◆ How to complete this task
Copy exactly the lines of the material below, starting with the first and including the line that holds "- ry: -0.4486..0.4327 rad".

--- Provided data Enclosed Below ---

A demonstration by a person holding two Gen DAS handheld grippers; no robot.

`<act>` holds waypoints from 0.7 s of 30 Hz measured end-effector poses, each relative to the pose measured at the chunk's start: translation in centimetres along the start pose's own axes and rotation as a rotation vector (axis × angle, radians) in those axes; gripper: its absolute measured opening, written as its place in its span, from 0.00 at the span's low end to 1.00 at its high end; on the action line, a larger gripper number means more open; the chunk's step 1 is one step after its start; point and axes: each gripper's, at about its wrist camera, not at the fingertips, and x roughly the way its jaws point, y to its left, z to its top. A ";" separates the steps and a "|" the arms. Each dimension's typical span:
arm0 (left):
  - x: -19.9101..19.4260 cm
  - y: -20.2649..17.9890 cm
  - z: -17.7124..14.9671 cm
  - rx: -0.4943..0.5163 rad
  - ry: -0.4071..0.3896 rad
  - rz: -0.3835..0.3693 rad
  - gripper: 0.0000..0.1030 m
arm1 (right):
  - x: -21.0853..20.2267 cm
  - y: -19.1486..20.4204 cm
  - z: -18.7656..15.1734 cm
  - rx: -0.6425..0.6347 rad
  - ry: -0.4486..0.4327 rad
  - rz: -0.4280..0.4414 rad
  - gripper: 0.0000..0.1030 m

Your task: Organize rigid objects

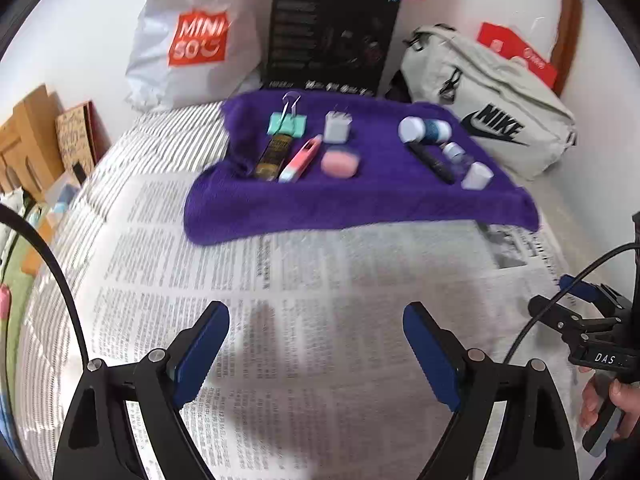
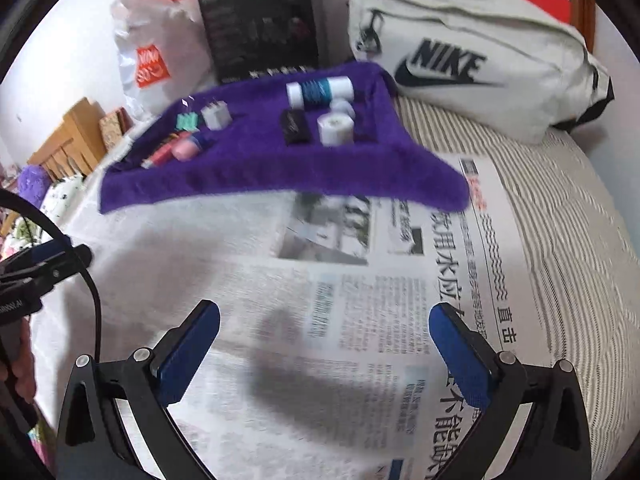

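Note:
A purple cloth (image 1: 340, 204) (image 2: 260, 168) lies on newspaper and bears small items. On its left are a teal binder clip (image 1: 286, 124), a dark gold tube (image 1: 274, 156), a pink and white tool (image 1: 301, 159), a pink round case (image 1: 339, 163) and a white charger plug (image 1: 337, 127) (image 2: 216, 116). On its right are a white and blue bottle (image 1: 425, 130) (image 2: 320, 90), a black pen-like stick (image 1: 434, 162) and a white capped bottle (image 1: 476, 175) (image 2: 335, 128). My left gripper (image 1: 316, 344) is open and empty over the newspaper. My right gripper (image 2: 324, 344) is open and empty, also short of the cloth.
Behind the cloth stand a white Miniso bag (image 1: 192, 36), a black box (image 1: 332, 32) and a white Nike bag (image 1: 492, 112) (image 2: 472, 60) against the wall. Newspaper (image 1: 300, 300) covers a striped sheet. Cardboard boxes (image 1: 36, 140) sit at the left.

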 end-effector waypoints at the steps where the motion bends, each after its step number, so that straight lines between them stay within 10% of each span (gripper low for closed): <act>1: 0.3 0.1 -0.1 -0.003 0.006 0.002 0.86 | 0.2 -0.1 -0.2 0.002 -0.003 -0.002 1.00; 21: -0.6 -0.1 0.3 -0.002 0.003 0.018 0.86 | -0.3 0.3 0.0 0.000 -0.028 0.018 1.00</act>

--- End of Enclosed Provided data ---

◆ Finished exercise
A demonstration by a person holding two Gen DAS handheld grippers; no robot.

`<act>` holds waypoints from 0.7 s of 30 Hz measured end-effector poses, each relative to the pose measured at the chunk's start: translation in centimetres along the start pose's own axes and rotation as a rotation vector (axis × angle, radians) in those axes; gripper: its absolute measured opening, written as its place in its span, from 0.00 at the span's low end to 1.00 at its high end; on the action line, a larger gripper number means more open; the chunk's step 1 is one step after its start; point and axes: each gripper's, at about its wrist camera, not at the fingertips, and x roughly the way its jaws point, y to its left, z to its top. A ";" separates the steps and a "|" the arms. Each dimension's typical span:
arm0 (left):
  - x: -19.9101..19.4260 cm
  - y: -20.2649..17.9890 cm
  - z: -17.7124..14.9671 cm
  - rx: -0.4943..0.5163 rad
  - ry: -0.4071..0.3896 rad
  - rz: -0.3835..0.3693 rad
  - gripper: 0.0000..0.1030 m
arm1 (right):
  - x: -21.0853..20.2267 cm
  - y: -19.1486..20.4204 cm
  - z: -18.7656..15.1734 cm
  - rx: -0.6425..0.6347 rad
  - ry: -0.4486..0.4327 rad

What has been written completes the answer.